For Kelly Donahue, being among the first to receive the COVID-19 vaccine when it rolled out this Tuesday in Ottawa felt like “winning a lottery.”
Donahue, 32, is a personal support worker (PSW) at the Perley and Rideau Veterans Health Centre. She’s among 355 personal support workers and long-term care staff vaccinated in the first two days of a special clinic at The Ottawa Hospital. Hospital administrators, working with the city’s Vaccine Distribution Task Force, turned a former training site at the Civic campus into the clinic in just five days after learning the hospital would be one of only two sites in Ontario to get early doses of the vaccine.
For Donahue, getting vaccinated was never a question. Like many who volunteered to immunize, or get immunized, she did it for others. Donahue is a special approach PSW: she works with people who shout, strike out, or curse because of their dementia. Her skills, which she teaches to other staff, have been invaluable during the pandemic. Masked, gowned, and visor-wearing caregivers have unintentionally terrified residents with dementia, sometimes provoking strong reactions. In addition, reduced visitors, restricted movements, and fewer art and recreation programs have been unbearably difficult.

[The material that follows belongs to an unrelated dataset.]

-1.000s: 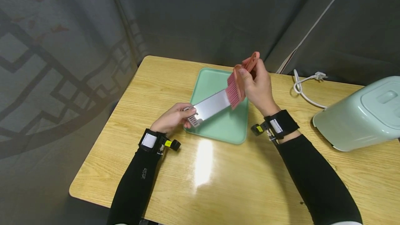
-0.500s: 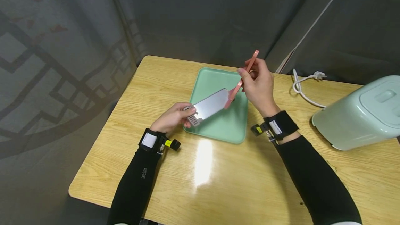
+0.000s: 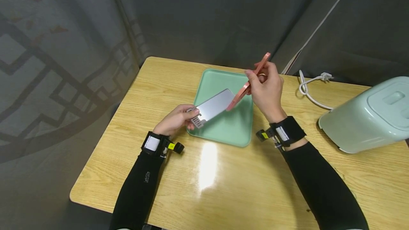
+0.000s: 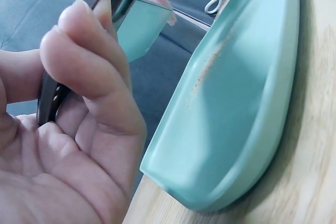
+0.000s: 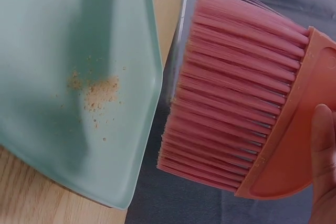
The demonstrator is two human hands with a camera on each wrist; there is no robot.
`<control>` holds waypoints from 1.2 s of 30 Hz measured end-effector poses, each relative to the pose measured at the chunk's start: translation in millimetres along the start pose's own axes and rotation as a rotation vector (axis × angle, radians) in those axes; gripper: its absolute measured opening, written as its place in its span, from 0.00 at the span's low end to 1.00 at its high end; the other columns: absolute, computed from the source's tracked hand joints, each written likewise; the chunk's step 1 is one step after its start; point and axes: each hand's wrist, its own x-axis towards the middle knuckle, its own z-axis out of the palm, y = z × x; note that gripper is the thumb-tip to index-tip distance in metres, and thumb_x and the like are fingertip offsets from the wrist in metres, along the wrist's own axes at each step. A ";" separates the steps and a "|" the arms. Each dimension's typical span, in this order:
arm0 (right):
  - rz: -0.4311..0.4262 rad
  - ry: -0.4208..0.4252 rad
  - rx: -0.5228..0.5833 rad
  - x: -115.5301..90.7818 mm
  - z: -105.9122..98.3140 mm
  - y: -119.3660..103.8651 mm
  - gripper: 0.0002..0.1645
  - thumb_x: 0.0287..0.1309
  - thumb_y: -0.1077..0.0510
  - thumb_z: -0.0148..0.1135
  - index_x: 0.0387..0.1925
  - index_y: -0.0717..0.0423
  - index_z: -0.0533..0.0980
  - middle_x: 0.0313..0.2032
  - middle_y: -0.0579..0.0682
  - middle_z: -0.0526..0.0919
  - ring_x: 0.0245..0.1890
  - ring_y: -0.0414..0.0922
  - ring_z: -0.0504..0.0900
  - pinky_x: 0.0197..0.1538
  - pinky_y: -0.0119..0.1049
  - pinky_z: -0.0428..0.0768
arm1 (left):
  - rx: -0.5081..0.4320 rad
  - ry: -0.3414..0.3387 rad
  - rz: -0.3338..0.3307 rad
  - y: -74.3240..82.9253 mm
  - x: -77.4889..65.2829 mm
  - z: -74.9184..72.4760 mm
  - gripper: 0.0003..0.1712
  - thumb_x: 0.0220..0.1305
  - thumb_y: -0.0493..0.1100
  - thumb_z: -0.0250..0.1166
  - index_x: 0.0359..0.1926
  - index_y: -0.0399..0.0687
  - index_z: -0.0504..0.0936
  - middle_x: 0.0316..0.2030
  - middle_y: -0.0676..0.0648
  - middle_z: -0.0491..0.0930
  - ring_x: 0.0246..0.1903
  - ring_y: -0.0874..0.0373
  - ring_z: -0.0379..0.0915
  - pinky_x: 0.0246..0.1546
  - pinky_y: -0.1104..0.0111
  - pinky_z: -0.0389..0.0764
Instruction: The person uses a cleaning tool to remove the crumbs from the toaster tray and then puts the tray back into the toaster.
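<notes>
My left hand [image 3: 175, 119] pinches the slotted end of a silver metal crumb tray [image 3: 214, 106], thumb on top. The crumb tray is tilted above a mint-green serving tray [image 3: 234, 134]. In my right hand [image 3: 267, 91] I grip a salmon-pink brush [image 3: 242, 91], seen edge-on in the head view. Its pink bristles [image 5: 231, 93] meet the crumb tray's far end; that contact is partly hidden behind the brush. Brown crumbs [image 5: 100, 93] lie scattered on the serving tray in the right wrist view. The left wrist view shows the same crumbs [image 4: 207, 69] as a streak.
A mint-green toaster [image 3: 367, 116] stands at the right of the wooden table [image 3: 134, 152]. Its white cord and plug [image 3: 326, 76] lie near the back edge. Grey curtains [image 3: 207, 17] hang behind the table and at its left.
The brush has turned from showing its bristles to edge-on, and its bristle end has shifted left along the crumb tray. My left hand and the crumb tray have barely moved.
</notes>
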 end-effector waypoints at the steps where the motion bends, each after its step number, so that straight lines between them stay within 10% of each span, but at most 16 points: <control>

When the Perley, which has lost 13 residents to COVID-19, was allotted 350 slots in the first batch of 1500 long-term care workers to get the Pfizer-BioNTech vaccine, Donahue saw one more chance to help.
“I wanted to make sure I had that extra protection for my residents, because I’m working with such frail elderly people,” she says. Donahue jumped onto her phone to book an appointment once telephone lines opened at Ottawa Public Health, three days before the hospital clinic opened.

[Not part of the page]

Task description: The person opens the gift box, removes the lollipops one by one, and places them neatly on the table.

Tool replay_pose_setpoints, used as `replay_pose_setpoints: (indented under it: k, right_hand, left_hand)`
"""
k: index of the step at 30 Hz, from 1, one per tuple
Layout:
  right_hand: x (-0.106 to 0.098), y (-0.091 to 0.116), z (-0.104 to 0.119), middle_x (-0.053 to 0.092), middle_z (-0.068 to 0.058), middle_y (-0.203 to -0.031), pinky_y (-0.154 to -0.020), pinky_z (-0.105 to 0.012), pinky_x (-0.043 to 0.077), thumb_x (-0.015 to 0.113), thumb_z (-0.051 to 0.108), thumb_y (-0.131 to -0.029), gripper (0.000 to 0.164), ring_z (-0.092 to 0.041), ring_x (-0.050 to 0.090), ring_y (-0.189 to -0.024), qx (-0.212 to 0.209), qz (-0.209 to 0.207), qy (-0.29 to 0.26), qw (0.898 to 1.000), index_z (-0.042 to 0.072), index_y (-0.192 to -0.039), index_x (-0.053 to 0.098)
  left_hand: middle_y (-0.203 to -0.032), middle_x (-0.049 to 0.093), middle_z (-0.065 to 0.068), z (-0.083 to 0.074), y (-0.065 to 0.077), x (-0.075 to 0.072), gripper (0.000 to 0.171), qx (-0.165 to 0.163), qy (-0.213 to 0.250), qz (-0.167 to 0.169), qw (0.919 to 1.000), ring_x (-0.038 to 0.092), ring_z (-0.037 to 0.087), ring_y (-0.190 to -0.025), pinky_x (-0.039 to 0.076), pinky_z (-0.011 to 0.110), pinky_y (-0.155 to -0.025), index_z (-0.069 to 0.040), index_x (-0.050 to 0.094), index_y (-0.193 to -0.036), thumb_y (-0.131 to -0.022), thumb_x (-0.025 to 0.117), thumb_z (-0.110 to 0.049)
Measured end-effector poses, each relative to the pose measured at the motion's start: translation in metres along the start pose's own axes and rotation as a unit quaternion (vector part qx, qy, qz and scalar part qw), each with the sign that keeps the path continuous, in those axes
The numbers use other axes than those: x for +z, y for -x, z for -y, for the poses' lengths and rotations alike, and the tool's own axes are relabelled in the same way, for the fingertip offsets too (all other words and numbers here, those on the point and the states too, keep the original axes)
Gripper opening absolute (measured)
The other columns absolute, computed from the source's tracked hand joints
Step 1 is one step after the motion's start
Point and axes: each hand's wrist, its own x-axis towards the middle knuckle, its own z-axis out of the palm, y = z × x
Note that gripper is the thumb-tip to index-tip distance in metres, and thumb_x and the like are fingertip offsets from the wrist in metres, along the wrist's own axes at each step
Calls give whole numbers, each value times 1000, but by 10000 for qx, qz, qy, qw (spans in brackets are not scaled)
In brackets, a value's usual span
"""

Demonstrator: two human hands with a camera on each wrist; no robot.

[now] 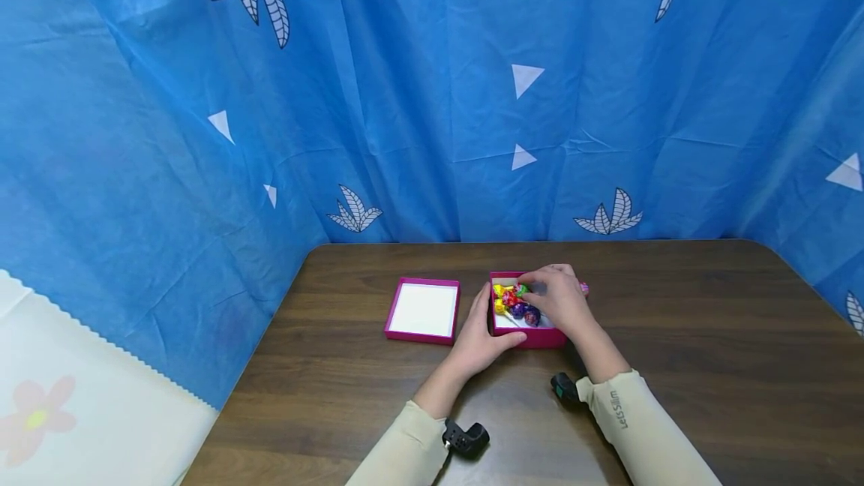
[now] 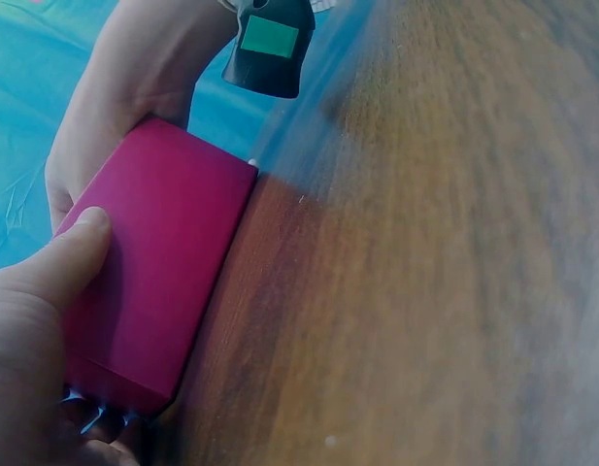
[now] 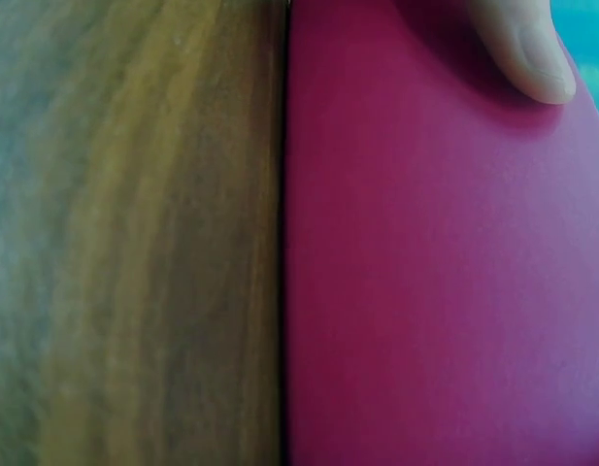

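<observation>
Near the worktop's [image 1: 682, 321] far edge, the box [image 1: 538, 339] held lollipops [image 1: 510, 298] (yellow, red, green, purple), the lid [image 1: 423, 310] to its left. The left hand [image 1: 478, 340] gripped the box's near-left corner; the right hand [image 1: 560, 298] reached in, its grip impossible to tell.

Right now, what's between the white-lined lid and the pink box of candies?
The left grip, against the box, plus a bare strip of table beside the lid. The head view shows it.
</observation>
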Motion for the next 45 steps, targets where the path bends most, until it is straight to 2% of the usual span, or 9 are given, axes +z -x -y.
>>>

“It was almost like trying to phone in to a contest,” she says.
Just after 3 p.m. on December 16, the day the first 105 people in Ottawa were immunized, Donahue got her shot. It was an emotional moment, not only for Donahue, but for Joanne Read, The Ottawa Hospital’s executive vice-president, chief planning and development office. Read sits on the vaccine task force. After multiple dry runs at the clinic before it opened, she was on tender hooks on the big day.
“I knew we were ready, but just seeing that person get vaccinated – it made a difference,” says Read. “It was a great, monumental day. We did not waste one single dose.”
Jo-Anne Miner, that first person to get the vaccine, shared Donahue’s motivation for getting vaccinated: she too wants residents she cares for to be spared death, illness, or isolation.
Miner, a single mother of five, has worked for 20 years at St. Patrick’s Home on Riverside Drive. Although some colleagues were reluctant to volunteer for the first doses for fear of potential adverse effects, Miner, 48, didn’t hesitate.
Her nerves only surfaced when she saw the bank of cameras poised to capture the historic moment at the hospital’s Civic campus. As photographers clicked and a nurse jabbed, Miner stayed stoic. She was thinking of a 94-year-old woman who can’t leave her room for most of the day.
“I’m just hoping all of us can take this, get on with our lives, and put this COVID behind us,” says Miner.
Dr. Christopher Cipkar, a resident who treats people with cancers of the blood, also wants to move past the pandemic’s devastation. That’s why he offered to spend three days at the clinic administering the vaccine.
“Getting this vaccine out is going to save lives,” Cipkar says.
The long-term care workers he immunized are trailblazers who represent the best not only of Ottawa, but of Canada, he says.
“It was inspiring to see these health-care workers … roll up their sleeves to do their part,” he says. “It’s really altruism that is going to end this pandemic – Canadians stepping up to help Canadians.”